According to the letter, a situation where the bill would be relevant would be if the U.N. Human Rights Council requested an American company to divulge information on its business dealings with Israel or the territories in order to help the council complete a blacklist of companies that have Israeli ties. The company, it stated, would be prohibited from complying with the request.
The Senate bill has 45 co-sponsors, Democrats and Republicans. A House version has 240 cosponsors from both parties.
The ACLU’s letter sparked debate in the Jewish community over the legislation.
J Street, which opposes boycotts and supports a two-state solution, emailed Capitol Hill staffers asking them to urge members of Congress to vote against the legislation, according to the Intercept. J Street did not respond to requests for comment by press time.
J Street’s main objection, according to the email, is that the bill incorporates West Bank settlements into the definition of Israel by using a 2015 law as the basis for defining “actions to boycott, divest from, or sanction Israel,” which includes “Israeli-controlled territories.”
“By seeking to erase the legal distinction between Israel and the settlements and placing the settlements, in effect, under US legal and diplomatic protection, proponents of this definition have used purportedly anti-BDS measures as pro-settlement, anti-two-state solution vehicles,” J Street wrote.
The email also cited “possible free speech concerns” it in the email, but deferred to “free speech experts” on the details.
Jewish organizations were silent when Cardin and Portman introduced the bill. Asked by WJW this week, several responded with support.
William Daroff, senior vice president for public policy at Jewish Federations of North America, said in a statement Monday that the bill is in keeping with existing laws that are aimed at regulating commercial activity that unfairly targets Israel.
“The act involves commercial business and in no way abridges any individual’s right to freedom of speech, nor does it force any company to do business with Israel,” he wrote.

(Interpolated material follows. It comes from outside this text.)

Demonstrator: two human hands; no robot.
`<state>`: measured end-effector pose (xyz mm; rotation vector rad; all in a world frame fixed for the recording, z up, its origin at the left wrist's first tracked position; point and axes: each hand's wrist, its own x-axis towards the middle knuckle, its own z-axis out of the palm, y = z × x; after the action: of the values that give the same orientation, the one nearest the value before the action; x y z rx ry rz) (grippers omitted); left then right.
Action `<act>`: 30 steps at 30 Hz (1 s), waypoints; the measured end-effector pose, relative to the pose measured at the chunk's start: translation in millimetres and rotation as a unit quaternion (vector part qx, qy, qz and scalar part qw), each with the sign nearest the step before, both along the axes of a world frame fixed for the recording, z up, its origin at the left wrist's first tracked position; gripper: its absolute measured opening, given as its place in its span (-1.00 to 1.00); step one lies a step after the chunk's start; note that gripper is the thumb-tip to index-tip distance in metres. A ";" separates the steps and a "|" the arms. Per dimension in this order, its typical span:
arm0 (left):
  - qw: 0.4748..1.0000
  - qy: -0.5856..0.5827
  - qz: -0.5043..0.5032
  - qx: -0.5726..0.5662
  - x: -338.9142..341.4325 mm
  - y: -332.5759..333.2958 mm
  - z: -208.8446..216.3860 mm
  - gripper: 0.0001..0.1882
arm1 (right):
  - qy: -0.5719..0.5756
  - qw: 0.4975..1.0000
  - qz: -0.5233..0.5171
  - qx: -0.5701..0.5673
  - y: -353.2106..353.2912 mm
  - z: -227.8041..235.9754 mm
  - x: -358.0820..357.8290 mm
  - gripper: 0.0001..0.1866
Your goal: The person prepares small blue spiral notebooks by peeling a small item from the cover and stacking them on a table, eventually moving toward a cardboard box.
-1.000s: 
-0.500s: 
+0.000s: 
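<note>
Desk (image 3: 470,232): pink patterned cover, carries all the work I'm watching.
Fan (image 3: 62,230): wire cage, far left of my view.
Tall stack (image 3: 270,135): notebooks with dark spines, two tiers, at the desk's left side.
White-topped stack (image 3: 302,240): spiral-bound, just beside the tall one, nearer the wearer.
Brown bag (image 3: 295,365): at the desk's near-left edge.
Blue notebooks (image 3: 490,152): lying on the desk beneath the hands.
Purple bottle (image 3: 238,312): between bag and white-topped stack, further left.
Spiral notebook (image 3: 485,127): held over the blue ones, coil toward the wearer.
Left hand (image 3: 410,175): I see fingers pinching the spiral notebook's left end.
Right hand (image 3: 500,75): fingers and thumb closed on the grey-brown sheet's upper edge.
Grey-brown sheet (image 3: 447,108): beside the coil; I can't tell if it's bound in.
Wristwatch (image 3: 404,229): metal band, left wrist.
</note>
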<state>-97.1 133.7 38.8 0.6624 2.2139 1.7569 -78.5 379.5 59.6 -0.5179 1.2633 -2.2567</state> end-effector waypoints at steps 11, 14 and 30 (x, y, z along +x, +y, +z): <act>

Ron Halber, executive director of the Jewish Community Relations Council of Greater Washington, said the bill meets “constitutional muster” and is in Israel’s best interest. He said people are free to choose not to buy Israeli products on their own, but adhering to a foreign boycott is a different matter.
“The United States has a right to establish commercial relations with other nations that we feel is in our best policy and we think that the Cardin legislation will simply protect that,” he said.
David Makovsky, a fellow with the Washington Institute for Near East Policy, said the bill is a bipartisan effort to fight back against international boycotts of Israel. He said the bill is not about free speech or Israeli settlements the settlements. It is about keeping the Jewish state’s best interests at heart.
“There is a legitimate debate about products made in the West Bank,” he said. “But the thrust of the bill is about corporations that want to boycott Israel.”